How to factor this expression in the fireman's problem?

Question

I'm trying to solve the fireman's optimization problem. It boils down to factoring the following expression:

$2\left ( q + \frac{pq}{a} \right )\cdot \left ( -\frac{pq}{a^2} \right ) + 2(p+a)$

I have spent around 5 pages of paper trying to solve this but to no avail. According to the solution you can factor out $2(p+a)$, but how?
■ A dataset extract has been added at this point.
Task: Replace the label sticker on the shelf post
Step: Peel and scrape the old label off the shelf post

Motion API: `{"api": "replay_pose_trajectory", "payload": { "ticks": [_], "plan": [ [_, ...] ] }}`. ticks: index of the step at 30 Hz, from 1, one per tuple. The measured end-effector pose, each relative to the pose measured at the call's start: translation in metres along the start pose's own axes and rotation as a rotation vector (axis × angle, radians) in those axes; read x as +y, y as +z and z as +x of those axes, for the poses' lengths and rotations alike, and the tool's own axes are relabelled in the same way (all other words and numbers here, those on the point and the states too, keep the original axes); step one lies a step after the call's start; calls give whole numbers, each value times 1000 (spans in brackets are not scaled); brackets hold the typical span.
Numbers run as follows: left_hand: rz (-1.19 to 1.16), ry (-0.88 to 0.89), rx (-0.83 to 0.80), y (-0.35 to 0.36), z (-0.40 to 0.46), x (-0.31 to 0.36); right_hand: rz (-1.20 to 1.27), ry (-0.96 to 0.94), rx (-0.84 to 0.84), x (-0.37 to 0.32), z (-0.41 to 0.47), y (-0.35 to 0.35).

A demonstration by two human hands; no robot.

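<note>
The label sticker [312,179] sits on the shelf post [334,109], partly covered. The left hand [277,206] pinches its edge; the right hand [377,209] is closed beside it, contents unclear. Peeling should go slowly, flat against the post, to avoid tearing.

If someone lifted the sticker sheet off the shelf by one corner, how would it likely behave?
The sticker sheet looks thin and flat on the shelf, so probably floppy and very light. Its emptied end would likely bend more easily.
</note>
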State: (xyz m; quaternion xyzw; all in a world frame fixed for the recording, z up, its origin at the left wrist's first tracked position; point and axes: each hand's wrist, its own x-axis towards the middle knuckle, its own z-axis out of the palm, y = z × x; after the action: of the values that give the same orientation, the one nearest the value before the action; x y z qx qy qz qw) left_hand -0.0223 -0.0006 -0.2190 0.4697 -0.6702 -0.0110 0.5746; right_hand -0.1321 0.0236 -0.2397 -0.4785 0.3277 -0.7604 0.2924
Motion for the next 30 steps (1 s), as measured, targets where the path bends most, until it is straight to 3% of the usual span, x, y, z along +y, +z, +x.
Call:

This is not homework by the way.

Any help is appreciated.

Answer 1

Since $q+\frac{pq}{a}=\frac{q}{a}(a+p)$, your expression factorises to $$2(p+a)\left(\frac{q}{a}\frac{-pq}{a^2}+1\right)=2(p+a)(1-pq^2/a^3).$$

Answer 2

When dealing with fractions, it helps to clear denominators.

Let $$ t=2\left ( q + \frac{pq}{a} \right )\cdot \left ( -\frac{pq}{a^2} \right ) + 2(p+a) $$ Then $$ a^3t= 2\left ( aq + {pq} \right )\cdot \left ( -{pq} \right ) + 2(p+a)a^3 $$ Now just notice $$ (aq+pq)=(a+p)q=(p+a)q $$